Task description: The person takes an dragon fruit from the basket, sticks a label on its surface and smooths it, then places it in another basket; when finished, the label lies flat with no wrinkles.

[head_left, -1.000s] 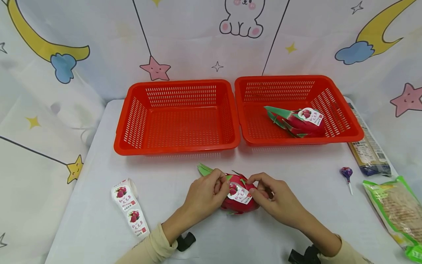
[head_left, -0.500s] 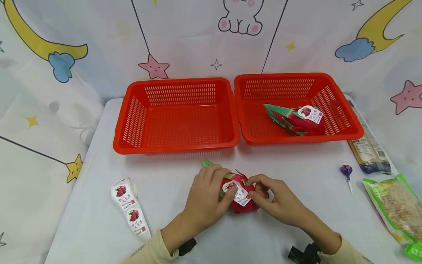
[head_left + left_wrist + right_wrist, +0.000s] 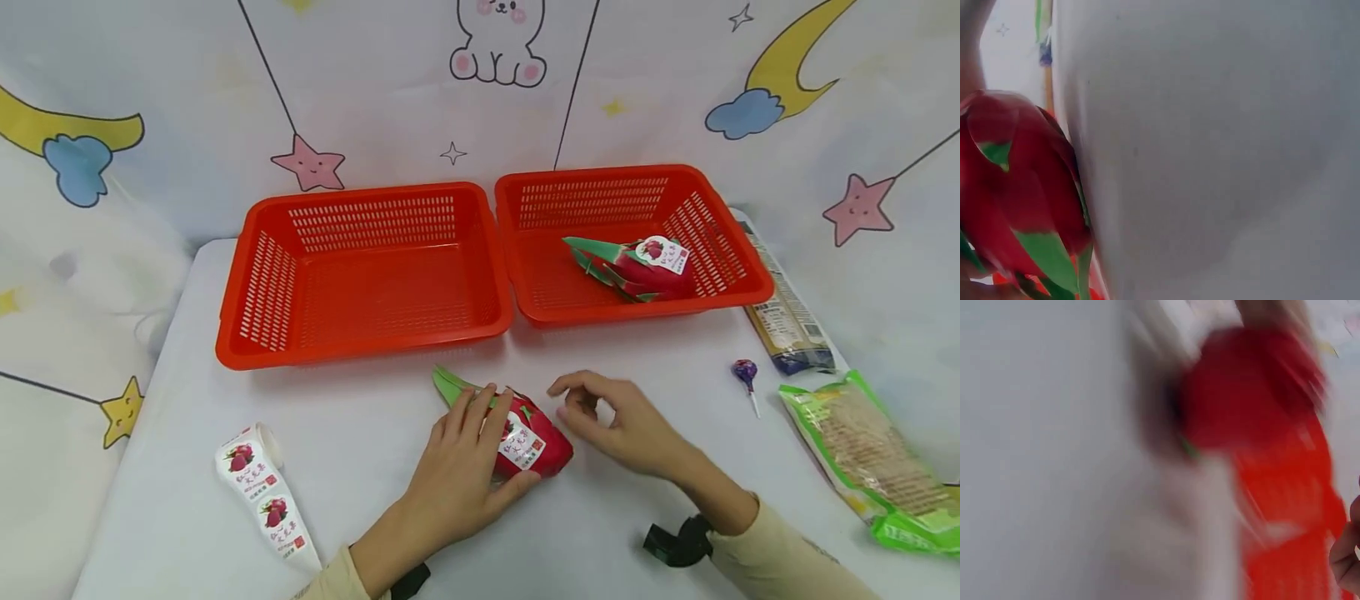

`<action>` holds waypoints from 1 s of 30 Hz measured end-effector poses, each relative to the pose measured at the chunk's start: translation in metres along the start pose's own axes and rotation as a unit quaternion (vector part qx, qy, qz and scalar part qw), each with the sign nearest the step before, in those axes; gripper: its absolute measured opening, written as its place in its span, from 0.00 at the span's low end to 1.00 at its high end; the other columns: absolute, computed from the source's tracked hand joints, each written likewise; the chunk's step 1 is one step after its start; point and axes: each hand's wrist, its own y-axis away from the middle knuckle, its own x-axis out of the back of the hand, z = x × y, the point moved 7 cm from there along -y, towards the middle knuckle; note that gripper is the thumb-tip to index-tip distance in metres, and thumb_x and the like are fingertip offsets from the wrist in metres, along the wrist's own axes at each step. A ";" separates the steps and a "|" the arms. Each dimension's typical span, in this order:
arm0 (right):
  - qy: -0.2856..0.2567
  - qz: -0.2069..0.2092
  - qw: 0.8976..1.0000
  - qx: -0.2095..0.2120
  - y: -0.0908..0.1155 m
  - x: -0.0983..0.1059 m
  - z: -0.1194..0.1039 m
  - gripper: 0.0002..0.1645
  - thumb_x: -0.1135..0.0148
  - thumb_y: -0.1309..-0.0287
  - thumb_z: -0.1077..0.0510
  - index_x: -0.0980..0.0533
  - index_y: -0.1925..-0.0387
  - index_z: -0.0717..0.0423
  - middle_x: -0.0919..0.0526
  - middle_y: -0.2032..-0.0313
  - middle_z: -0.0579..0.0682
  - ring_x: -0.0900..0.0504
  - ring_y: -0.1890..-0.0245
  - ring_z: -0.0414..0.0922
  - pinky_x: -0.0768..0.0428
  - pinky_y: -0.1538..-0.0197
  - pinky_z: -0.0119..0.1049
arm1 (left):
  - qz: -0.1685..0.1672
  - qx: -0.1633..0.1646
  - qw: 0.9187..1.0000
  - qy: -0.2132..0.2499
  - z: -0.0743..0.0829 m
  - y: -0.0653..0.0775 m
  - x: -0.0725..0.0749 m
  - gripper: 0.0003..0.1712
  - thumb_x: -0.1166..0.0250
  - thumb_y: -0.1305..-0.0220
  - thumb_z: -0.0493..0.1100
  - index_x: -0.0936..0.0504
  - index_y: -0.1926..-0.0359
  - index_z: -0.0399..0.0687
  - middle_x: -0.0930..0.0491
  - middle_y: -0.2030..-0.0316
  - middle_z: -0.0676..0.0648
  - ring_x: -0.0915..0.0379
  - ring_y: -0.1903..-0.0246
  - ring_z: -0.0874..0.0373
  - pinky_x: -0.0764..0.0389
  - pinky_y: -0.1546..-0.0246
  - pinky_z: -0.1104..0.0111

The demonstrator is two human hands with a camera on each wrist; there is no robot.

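A red dragon fruit [image 3: 550, 435] with green leaf tips lies on the white table, bearing a white printed label [image 3: 521, 446]. My left hand [image 3: 457, 479] holds it from the near left, fingers across its top and thumb along its near side; part of the label is under the fingers. In the left wrist view the dragon fruit [image 3: 1025, 181] sits between thumb and fingers. To its right, my right hand [image 3: 630, 425] hovers apart with loosely bent fingers and nothing in them. The right wrist view is blurred, showing the fruit [image 3: 1247, 394] beyond.
Two red baskets stand behind: the left one [image 3: 360, 354] and the right one [image 3: 637, 315], which contains another labelled dragon fruit [image 3: 660, 275]. A label roll [image 3: 258, 492] lies at left. On the right are a lollipop [image 3: 745, 372], a blue-gold packet [image 3: 787, 325] and a green-edged bag [image 3: 862, 458].
My left hand has gone from pinching near the label to spreading over the dragon fruit. My right hand has let go of the fruit and drawn off to the right. The head view has shifted.
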 end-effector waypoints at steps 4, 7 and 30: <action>0.036 0.085 0.995 -0.033 -0.025 0.075 0.018 0.12 0.37 0.34 0.65 0.19 0.50 0.55 0.18 0.65 0.35 0.22 0.66 0.35 0.22 0.64 0.25 | 0.028 -0.001 1.000 -0.007 0.001 0.002 0.000 0.54 0.31 0.42 0.70 0.39 0.25 0.46 0.31 0.31 0.40 0.37 0.31 0.41 0.20 0.43 0.50; 0.066 0.155 0.982 -0.086 -0.041 0.143 0.038 0.13 0.41 0.29 0.59 0.21 0.47 0.58 0.19 0.61 0.34 0.24 0.62 0.35 0.24 0.63 0.20 | 0.037 -0.005 0.999 -0.010 0.003 0.003 -0.001 0.58 0.28 0.47 0.70 0.38 0.25 0.46 0.30 0.32 0.40 0.36 0.32 0.41 0.19 0.44 0.51; 0.153 0.051 0.915 -0.370 -0.058 0.232 0.202 0.46 0.59 0.24 0.36 0.68 0.18 0.41 0.38 0.31 0.69 0.24 0.49 0.64 0.11 0.59 0.51 | 0.083 0.008 0.995 -0.053 0.008 -0.002 -0.009 0.67 0.15 0.70 0.69 0.33 0.32 0.42 0.26 0.39 0.40 0.31 0.37 0.42 0.11 0.70 0.60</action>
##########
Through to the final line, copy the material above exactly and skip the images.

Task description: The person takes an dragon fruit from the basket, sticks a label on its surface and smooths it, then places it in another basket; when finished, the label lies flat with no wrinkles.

[head_left, -1.000s] 
[head_left, -0.500s] 
[head_left + left_wrist + right_wrist, +0.000s] 

`<action>` holds waypoints from 1 s of 30 Hz measured end-effector poses, each relative to the pose measured at the chunk's start: translation in metres along the start pose's own axes and rotation as a unit quaternion (vector part qx, qy, qz and scalar part qw), each with the sign nearest the step before, in those axes; gripper: its absolute measured opening, written as its place in its span, from 0.00 at the span's low end to 1.00 at its high end; the other columns: absolute, computed from the source's tracked hand joints, each written likewise; the chunk's step 1 is one step after its start; point and axes: each hand's wrist, its own y-axis away from the middle knuckle, its own x-axis out of the back of the hand, z = x × y, the point moved 7 cm from there along -y, towards the middle knuckle; note that gripper is the thumb-tip to index-tip distance in metres, and thumb_x and the like are fingertip offsets from the wrist in metres, along the wrist's own axes at each step. A ";" separates the steps and a "|" the arms. Each dimension's typical span, in this order:
arm0 (right):
  - qy: -0.2856..0.2567
  - qz: -0.2069..0.2092
  - qw: 0.8976..1.0000
  - qx: -0.2095..0.2120
  - y: -0.0908..0.1155 m
  - x: -0.0983..0.1059 m
  - z: -0.1194..0.1039 m
  - gripper: 0.0002..0.1645
  - thumb_x: -0.1135..0.0148
  - thumb_y: -0.1309..-0.0287
  - thumb_z: -0.1077..0.0510
  - index_x: -0.0980..0.0533
  - index_y: -0.1925..-0.0387
  - index_z: -0.0717..0.0423
  - middle_x: -0.0919..0.0526
  - middle_y: -0.2032..-0.0313
  - middle_z: -0.0579..0.0682
  - ring_x: -0.0900..0.0504
  - ring_y: -0.1890..-0.0245
  - ring_z: -0.0414..0.0922
  - pinky_x: -0.0768..0.0428
  - pinky_y: -0.1538..-0.0197
  - pinky_z: -0.0119..0.1049
arm1 (left):
  - qz: -0.1685..0.1672
  - qx: -0.1633..0.1646
  - qw: 0.9187..1.0000
  - qy: -0.2132..0.2499
  - z: -0.0743..0.0829 m
  - y: -0.0653..0.0775 m
  - x: -0.0725..0.0749 m
  - gripper: 0.0003..0.1712
  - thumb_x: -0.1166..0.0250
  - thumb_y: -0.1305..-0.0220
  - thumb_z: -0.0493..0.1100
  - index_x: -0.0936..0.0504
  - index_y: -0.1926..-0.0359
  - index_z: -0.0399..0.0687
  - middle_x: -0.0930..0.0491
  - middle_y: -0.2030..-0.0316
  - middle_z: -0.0676..0.0648
  - ring_x: -0.0915..0.0379
  - ring_y: -0.1903..-0.0246
  - ring_z: -0.0874..0.0373
  - pinky_x: -0.0764..0.0389
  - pinky_y: -0.1546..-0.0246
  - pinky_z: -0.1104..0.0111

The demonstrator is two human hands with a camera on each wrist; there is no robot.

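A red dragon fruit [image 3: 550, 435] with green leaf tips lies on the white table, bearing a white printed label [image 3: 521, 446]. My left hand [image 3: 457, 479] holds it from the near left, fingers across its top and thumb along its near side; part of the label is under the fingers. In the left wrist view the dragon fruit [image 3: 1025, 181] sits between thumb and fingers. To its right, my right hand [image 3: 630, 425] hovers apart with loosely bent fingers and nothing in them. The right wrist view is blurred, showing the fruit [image 3: 1247, 394] beyond.
Two red baskets stand behind: the left one [image 3: 360, 354] and the right one [image 3: 637, 315], which contains another labelled dragon fruit [image 3: 660, 275]. A label roll [image 3: 258, 492] lies at left. On the right are a lollipop [image 3: 745, 372], a blue-gold packet [image 3: 787, 325] and a green-edged bag [image 3: 862, 458].
My left hand has gone from pinching near the label to spreading over the dragon fruit. My right hand has let go of the fruit and drawn off to the right. The head view has shifted.
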 end-effector waypoints at steps 4, 7 and 30: <action>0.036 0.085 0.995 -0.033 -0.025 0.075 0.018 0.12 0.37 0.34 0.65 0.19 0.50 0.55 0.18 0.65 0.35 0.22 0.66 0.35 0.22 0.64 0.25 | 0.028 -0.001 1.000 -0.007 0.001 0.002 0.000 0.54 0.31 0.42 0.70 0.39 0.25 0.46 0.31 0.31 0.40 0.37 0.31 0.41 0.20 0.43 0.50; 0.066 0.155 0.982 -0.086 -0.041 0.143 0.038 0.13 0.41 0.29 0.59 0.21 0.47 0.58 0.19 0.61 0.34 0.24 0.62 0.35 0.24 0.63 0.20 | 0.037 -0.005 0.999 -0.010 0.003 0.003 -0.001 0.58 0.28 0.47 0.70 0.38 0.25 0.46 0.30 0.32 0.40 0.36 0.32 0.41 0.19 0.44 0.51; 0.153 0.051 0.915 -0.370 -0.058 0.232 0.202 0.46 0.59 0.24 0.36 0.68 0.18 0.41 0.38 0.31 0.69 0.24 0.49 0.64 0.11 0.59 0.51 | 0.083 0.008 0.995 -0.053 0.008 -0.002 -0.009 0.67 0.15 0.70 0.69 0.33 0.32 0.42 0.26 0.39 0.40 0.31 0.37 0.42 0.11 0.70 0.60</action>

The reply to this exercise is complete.